Although this analysis suggests a link between physical and mental health, previous research helps highlight the differences in barriers to MHC and barriers to health care in general. In the current study, 19% of perceived unmet or partially met needs were attributed to features of the health care system measured in the 2012 CCHS-MH, and 73% to personal circumstance. By comparison, Sanmartin et al.Note31 found 52% of individuals reported that barriers to health care in general were a result of features of the health care system, and 69% attributed barriers to personal circumstances. Additionally, in the current study, nearly half of respondents with an unmet or partially met MHC need reported that they preferred to manage the need on their own.

Limitations and future directions
Several limitations of this analysis must be acknowledged. Mental disorders were identified by an algorithm based on responses to the CIDI, not a clinical diagnosis. Also, only certain mental disorders were included on the 2012 CCHS-MH (for instance, personality disorders were not considered). Additionally, the sample did not include the institutionalized population. Taken together, the prevalence of mental disorders and MHC needs may be underestimated.

Moreover, the focus was on perceptions of MHC needs, which excludes people who do not perceive a need, but who might benefit from MHC services. Future research based on the CCHS-MH might consider differences in perceived need status by service use.

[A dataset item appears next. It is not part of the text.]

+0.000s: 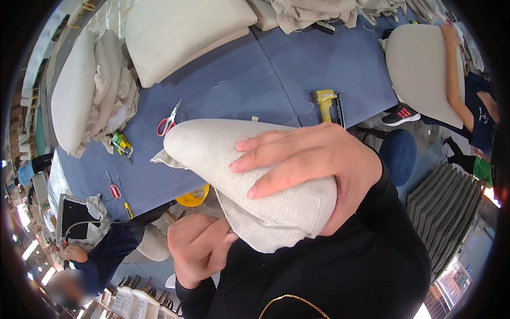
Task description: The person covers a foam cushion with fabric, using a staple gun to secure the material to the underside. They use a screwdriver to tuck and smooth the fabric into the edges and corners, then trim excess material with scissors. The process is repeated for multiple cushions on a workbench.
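A light beige fabric-covered cushion (212, 141) is tilted up in front of my chest, over the near edge of the blue table. My right hand (313, 165) grips its right end, the fingers spread across the top and the thumb out of sight behind. Beneath the cushion my left hand (199, 247) is closed, thumb and finger pinching the loose lower edge of the cover (241, 226). A small flap of fabric (169, 159) sticks out at the cushion's left tip.
On the blue table (223, 80) lie red-handled scissors (166, 124), a yellow staple gun (325, 103), a green-yellow tool (122, 142) and more scissors (115, 190). Beige cushions (186, 37) stand at the back. Co-workers handle a padded panel (419, 69) at right and a frame (79, 218) at left.
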`<state>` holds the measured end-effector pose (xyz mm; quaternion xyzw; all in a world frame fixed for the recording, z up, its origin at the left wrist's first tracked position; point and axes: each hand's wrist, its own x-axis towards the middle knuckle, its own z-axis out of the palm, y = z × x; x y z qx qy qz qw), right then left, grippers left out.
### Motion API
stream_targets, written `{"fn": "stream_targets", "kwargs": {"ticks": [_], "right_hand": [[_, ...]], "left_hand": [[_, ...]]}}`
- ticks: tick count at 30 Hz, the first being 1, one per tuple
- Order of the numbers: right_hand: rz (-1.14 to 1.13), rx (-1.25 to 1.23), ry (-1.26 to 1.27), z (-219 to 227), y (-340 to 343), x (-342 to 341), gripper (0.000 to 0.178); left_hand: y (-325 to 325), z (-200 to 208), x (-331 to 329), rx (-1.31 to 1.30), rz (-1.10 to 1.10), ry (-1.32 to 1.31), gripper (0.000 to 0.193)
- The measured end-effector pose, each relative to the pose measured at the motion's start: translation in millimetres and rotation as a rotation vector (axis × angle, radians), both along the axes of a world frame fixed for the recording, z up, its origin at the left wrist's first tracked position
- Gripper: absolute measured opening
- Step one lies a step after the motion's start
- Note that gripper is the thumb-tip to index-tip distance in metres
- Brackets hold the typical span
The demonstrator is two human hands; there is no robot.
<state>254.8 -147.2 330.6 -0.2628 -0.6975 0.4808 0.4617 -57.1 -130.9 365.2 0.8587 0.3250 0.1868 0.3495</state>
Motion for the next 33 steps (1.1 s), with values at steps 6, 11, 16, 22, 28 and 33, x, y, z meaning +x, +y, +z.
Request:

Finally, this study does not account for some factors that may influence MHC needs—for example, whether individuals have a regular physician or insurance coverage.Note24


The strengths of this analysis include an examination of MHC needs by type (information, medication, counselling, and other), a determination of the degree to which MHC needs are met (fully, partially, or unmet), and a large, population-based sample. The results suggest that many Canadians perceive an MHC need, particularly for counselling. The presence of a mental disorder, higher distress, and chronic physical conditions were positively associated with perceiving an MHC need, many of which were unmet or only partially met. As well, higher levels of distress predicted a greater likelihood that needs would be unmet or partially met. Most perceived barriers to receiving MHC were related to personal circumstances, although almost one in five who reported barriers said they were related to features of the health care system.


The authors appreciatively acknowledge the input of Philippe Finès on the analytical approach, and Claudia Sanmartin for comments on an earlier draft of the manuscript.